The primary focus of this section is the economics of the test; however, it is useful to discuss the aspects of the assessment of pre-test probability for CAD first. As described in Protocol steps 2 and 3, the estimation of the pre-test probability of CAD is a critical step in contextualizing the CAD Score and determining the post-test probability of CAD. We have used the ESC 2013 guidelines, which base the probability of CAD on three characteristics: gender, age, and symptoms (within groups of typical angina, atypical, and non-anginal pain)7. However, it is important to note that the physician may apply their clinical judgment in the selection of any quantitative or qualitative method. Further, there are other published quantitative methods available for such estimation, including Diamond-Forrester13, which requires the same input characteristics as ESC 2013. More comprehensive variations have also been published, such as which extends14 Diamond-Forrester with estrogen status for females (to compensate for age variation in menopause, as well as any hysterectomy), as well as diabetes, hypertension, hyperlipidemia, smoking, family history of coronary disease, and obesity. However, be aware that some methodologies may define CAD at 50% luminal narrowing, whereas 70% represents the current ACC guidelines (barring the left main artery at 50%).

The economics of POC-CAD and how the test interacts with the care pathway represent crucial characteristics in determining whether the test is truly suitable for clinical use. For the diagnosis of CAD, the most often used test is MPI, often known as a nuclear stress test or SPECT. As of 2019, MPI was used in approximately 85% of assessments for CAD15. An estimated 7-8 million SPECT-MPI studies are performed in the USA annually16. In approximately 5% of patient cases, CCTA is used to diagnose CAD. CCTA has been recognized as having superior diagnostic performance in ruling out significant CAD. Two other imaging modalities, PET and cardiac MRI, make up the bulk of the remaining assessments. For all of these tests, an imaging camera and a qualified team are required to run and interpret the test. Such cameras are expensive pieces of capital equipment. Consequently, these tests are often limited in availability to urban healthcare settings, where there is sufficient volume to justify both the initial expense plus operating costs.

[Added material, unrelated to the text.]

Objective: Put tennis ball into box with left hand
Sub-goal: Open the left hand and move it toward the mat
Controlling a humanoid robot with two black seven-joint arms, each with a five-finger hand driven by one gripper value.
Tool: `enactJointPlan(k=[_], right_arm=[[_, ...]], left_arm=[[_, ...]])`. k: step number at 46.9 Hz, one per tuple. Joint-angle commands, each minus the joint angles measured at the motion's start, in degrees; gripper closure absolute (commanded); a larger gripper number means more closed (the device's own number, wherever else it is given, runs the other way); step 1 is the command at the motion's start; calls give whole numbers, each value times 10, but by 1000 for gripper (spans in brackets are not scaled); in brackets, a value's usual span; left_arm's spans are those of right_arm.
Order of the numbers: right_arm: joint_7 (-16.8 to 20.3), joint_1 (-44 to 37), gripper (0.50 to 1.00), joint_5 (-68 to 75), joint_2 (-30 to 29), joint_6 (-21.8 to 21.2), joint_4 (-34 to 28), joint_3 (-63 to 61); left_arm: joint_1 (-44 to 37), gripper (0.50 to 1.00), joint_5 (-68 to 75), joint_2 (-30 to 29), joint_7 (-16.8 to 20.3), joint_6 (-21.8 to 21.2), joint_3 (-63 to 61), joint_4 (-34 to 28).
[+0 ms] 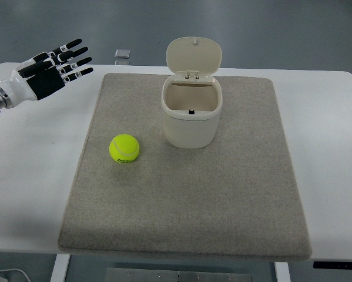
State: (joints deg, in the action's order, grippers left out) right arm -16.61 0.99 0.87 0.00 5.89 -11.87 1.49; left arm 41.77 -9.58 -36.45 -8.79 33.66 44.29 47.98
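A yellow-green tennis ball [124, 148] lies on the grey mat [181, 200], left of centre. Just right of it and farther back stands a cream box [191, 111] with its hinged lid [194, 54] flipped up and its inside showing empty. My left hand [53, 66], black and white, hovers over the table's far left corner, well to the left of and beyond the ball, fingers spread and holding nothing. No right arm shows.
The mat covers most of a white table [29, 176]. A small flat silver object [123, 54] lies on the floor beyond the table's back edge.
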Motion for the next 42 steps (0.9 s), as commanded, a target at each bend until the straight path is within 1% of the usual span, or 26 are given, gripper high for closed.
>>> enactJointPlan(k=[1,5,14,21,26,29,33,34,38,42], right_arm=[[0,0,562,0,0,0,0,0],[0,0,562,0,0,0,0,0],[0,0,560,0,0,0,0,0],[0,0,562,0,0,0,0,0],[0,0,562,0,0,0,0,0],[0,0,562,0,0,0,0,0],[0,0,562,0,0,0,0,0],[0,0,562,0,0,0,0,0],[0,0,560,0,0,0,0,0],[0,0,562,0,0,0,0,0]], left_arm=[[-1,506,-1,1,0,-5,1,4],[-2,506,-1,-1,0,-13,1,7],[5,506,-2,-5,0,-15,7,8],[5,506,-1,-7,0,-42,6,8],[5,506,0,-22,2,-36,9,13],[4,506,1,-40,3,-19,9,23],[5,506,11,-58,4,13,10,26],[6,506,17,-60,4,13,10,26],[7,506,66,-63,5,13,11,27],[8,506,161,-70,24,13,16,42]])
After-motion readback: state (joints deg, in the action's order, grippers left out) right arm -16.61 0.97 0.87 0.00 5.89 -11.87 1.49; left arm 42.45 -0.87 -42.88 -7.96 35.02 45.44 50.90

In 2021, the American College of Cardiology (ACC) published its guidelines for patients with no known CAD or former tests and with intermediate risk of CAD2,17where both MPI and CCTA were recognized as front-line diagnostic options. In contrast to CCTA and MPI, POC-CAD may be used in any point-of-care setting, such as a physician's office, critical access hospital, tribal care center, and tertiary care centers, rather than being restricted, as CCTA and MPI are, to only those centers with expensive imaging equipment and the teams required to operate them.

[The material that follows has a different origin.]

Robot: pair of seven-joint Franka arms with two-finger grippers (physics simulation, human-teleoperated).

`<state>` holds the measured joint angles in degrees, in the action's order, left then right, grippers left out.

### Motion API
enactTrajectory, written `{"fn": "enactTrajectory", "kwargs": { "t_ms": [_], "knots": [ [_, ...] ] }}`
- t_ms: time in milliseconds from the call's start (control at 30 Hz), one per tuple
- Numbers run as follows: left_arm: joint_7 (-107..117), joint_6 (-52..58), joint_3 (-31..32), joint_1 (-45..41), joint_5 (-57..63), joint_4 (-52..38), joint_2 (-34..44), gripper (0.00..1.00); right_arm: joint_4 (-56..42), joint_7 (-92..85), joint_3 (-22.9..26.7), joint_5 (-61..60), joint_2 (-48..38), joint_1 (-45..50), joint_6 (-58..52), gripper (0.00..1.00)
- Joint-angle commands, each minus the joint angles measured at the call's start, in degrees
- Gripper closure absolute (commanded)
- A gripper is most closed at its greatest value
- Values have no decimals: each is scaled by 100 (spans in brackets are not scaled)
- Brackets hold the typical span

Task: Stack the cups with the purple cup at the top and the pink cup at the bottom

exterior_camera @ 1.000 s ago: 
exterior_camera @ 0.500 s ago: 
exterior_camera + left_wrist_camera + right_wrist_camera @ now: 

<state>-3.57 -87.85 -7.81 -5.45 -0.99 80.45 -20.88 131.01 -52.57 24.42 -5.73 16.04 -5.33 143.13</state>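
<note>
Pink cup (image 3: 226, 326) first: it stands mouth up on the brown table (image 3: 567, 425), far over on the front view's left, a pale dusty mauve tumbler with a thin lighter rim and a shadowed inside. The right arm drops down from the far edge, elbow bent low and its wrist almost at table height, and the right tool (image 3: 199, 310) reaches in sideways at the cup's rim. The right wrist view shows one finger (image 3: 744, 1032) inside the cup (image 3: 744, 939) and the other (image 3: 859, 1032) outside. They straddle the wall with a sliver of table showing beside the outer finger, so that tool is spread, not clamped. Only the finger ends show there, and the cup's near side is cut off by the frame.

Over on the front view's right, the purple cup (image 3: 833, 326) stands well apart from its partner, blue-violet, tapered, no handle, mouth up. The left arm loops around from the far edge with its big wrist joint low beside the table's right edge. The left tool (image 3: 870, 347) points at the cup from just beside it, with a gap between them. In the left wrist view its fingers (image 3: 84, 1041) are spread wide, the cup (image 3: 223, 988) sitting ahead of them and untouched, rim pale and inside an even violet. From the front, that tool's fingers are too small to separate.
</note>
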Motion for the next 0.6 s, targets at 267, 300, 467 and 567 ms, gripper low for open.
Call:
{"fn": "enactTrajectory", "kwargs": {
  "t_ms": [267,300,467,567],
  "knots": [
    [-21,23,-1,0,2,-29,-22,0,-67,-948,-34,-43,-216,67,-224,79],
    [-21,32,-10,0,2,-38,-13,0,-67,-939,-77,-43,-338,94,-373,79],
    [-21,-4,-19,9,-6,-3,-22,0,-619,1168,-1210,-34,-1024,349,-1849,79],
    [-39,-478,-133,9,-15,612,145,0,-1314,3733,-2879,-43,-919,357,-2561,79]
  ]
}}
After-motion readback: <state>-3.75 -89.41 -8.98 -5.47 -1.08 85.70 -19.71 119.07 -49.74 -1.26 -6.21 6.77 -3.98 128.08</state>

Typically, patients who are suspected of CAD following a front-line test will be referred for ICA; as described, this is considered the gold standard diagnostic for CAD. ICA is an invasive procedure undertaken in an outpatient hospital setting by invasive cardiology specialists.

A recent study of an appointment attendance rate for radiological examinations at a large tertiary academic center showed that 24% of scheduled appointments were not attended by the patient due to either cancellation or no-show18. Radiological modalities studied included CAD diagnostics. The figure reported in that study aligns with a discussion with the financial officer of a healthcare system, who assumes a no-show rate of 20%. Further, in multiple discussions with rural physicians, where significant travel time may be required to reach the test, up to 50% of patients might not proceed to both make an appointment and attend the appointment. In the following model, conservatively for the rural market, this is assumed to be 30% (i.e., 70% attend the appointment).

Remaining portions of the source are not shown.